-- Task --
Among the entries below, take the line with "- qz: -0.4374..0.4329" and the line with "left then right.", and output them and every line between them exactly, with nothing else.

*** Opening Information given ***

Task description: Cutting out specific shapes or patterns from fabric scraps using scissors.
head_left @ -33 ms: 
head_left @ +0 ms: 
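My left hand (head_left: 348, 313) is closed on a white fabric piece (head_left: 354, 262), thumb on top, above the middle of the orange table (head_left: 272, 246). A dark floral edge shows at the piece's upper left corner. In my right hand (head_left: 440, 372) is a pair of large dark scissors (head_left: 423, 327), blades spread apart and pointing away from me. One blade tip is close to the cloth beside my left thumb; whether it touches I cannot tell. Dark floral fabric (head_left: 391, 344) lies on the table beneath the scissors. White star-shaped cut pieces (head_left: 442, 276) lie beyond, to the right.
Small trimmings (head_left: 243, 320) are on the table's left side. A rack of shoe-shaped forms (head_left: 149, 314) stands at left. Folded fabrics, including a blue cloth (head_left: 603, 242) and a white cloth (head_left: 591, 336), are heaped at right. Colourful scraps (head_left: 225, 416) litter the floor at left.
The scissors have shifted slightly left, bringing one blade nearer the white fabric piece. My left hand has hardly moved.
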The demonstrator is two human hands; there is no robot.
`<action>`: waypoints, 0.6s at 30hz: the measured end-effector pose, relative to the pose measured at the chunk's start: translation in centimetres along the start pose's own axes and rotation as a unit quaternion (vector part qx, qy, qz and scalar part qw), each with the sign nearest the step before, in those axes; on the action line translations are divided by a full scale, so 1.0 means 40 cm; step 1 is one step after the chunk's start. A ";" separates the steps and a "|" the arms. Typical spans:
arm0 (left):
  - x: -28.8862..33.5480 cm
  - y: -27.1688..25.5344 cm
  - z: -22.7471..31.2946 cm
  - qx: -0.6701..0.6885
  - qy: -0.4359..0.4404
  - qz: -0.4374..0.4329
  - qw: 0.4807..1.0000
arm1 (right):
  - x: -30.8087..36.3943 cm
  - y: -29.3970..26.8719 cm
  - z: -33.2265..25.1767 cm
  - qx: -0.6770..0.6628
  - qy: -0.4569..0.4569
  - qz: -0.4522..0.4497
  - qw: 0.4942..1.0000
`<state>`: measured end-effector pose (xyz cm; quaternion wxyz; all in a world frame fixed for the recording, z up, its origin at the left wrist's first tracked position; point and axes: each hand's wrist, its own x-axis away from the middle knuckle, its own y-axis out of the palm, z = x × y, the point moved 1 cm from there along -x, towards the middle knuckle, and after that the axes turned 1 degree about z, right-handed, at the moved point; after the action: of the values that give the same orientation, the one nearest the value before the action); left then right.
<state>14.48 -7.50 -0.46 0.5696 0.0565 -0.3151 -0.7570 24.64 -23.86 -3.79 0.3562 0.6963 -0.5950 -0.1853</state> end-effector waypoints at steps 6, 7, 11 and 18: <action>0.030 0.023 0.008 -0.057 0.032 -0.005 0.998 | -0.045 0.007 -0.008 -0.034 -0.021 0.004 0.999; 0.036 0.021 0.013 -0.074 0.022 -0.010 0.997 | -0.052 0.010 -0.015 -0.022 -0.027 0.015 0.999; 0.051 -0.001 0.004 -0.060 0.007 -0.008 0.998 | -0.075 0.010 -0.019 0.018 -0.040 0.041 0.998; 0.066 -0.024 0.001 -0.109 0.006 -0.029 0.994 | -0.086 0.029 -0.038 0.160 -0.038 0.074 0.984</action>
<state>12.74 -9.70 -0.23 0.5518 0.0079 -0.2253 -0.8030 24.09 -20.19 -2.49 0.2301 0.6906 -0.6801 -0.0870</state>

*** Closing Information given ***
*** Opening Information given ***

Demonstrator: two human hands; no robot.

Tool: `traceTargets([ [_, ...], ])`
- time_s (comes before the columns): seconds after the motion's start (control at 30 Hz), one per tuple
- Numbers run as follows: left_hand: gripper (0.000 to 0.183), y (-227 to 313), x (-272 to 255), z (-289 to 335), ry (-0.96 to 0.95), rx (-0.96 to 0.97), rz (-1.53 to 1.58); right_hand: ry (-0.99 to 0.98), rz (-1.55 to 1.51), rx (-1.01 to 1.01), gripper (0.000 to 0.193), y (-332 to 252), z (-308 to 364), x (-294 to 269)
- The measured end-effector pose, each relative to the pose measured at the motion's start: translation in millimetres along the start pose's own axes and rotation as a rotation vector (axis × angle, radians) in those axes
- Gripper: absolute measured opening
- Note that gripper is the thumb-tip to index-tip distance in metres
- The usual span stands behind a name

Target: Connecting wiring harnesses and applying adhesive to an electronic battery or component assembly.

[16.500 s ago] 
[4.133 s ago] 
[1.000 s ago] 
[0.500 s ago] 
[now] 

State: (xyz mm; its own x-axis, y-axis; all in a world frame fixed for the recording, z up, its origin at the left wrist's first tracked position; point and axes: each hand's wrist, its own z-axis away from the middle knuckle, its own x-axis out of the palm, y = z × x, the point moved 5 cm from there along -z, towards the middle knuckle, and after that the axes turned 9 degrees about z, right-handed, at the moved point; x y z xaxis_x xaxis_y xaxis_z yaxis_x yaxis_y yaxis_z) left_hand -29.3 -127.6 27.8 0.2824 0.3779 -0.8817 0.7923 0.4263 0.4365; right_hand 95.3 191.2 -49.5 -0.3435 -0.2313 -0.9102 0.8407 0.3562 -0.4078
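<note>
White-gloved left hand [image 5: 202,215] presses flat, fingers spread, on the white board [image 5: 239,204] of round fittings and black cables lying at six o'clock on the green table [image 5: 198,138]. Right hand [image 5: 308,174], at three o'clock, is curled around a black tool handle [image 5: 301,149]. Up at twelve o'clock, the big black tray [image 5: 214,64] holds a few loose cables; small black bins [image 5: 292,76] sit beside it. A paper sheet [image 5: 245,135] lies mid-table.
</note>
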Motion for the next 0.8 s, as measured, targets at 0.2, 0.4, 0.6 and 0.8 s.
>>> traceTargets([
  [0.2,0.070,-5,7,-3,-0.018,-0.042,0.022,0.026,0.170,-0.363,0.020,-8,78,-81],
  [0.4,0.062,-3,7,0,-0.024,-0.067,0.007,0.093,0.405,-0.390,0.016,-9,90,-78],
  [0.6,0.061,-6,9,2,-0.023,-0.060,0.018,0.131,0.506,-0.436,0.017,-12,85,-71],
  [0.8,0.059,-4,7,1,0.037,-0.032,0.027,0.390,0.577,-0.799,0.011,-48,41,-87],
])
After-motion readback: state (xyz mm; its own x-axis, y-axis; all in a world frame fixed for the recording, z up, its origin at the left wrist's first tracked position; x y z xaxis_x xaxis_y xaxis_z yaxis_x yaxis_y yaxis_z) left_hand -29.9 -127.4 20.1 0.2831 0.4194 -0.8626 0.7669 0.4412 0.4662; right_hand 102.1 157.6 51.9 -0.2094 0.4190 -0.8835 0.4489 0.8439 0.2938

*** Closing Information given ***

-- Task answer --
  - qz: -0.4374..0.4329
  - qw: 0.4807..1.0000
arm1 (right):
  - x: -30.8087..36.3943 cm
  - y: -29.3970..26.8719 cm
  - z: -33.2265..25.1767 cm
  - qx: -0.6770..0.6628
  - qy: -0.4569..0.4569
  - qz: -0.4522..0.4497
  - qw: 0.4942..1.0000
`<state>`: measured end-effector pose (xyz cm; quaternion wxyz; all in a world frame fixed for the recording, z up, its origin at the left wrist's first tracked position; point and axes: each hand's wrist, its own x-axis away from the middle knuckle, its own y-axis out of the palm, z = x × y, the point moved 1 cm from there along -x, towards the middle knuckle, and after that the axes turned 1 degree about z, right-handed, at the moved point; after the action: of the values that give the same orientation, the one nearest the value before the action); left then right.

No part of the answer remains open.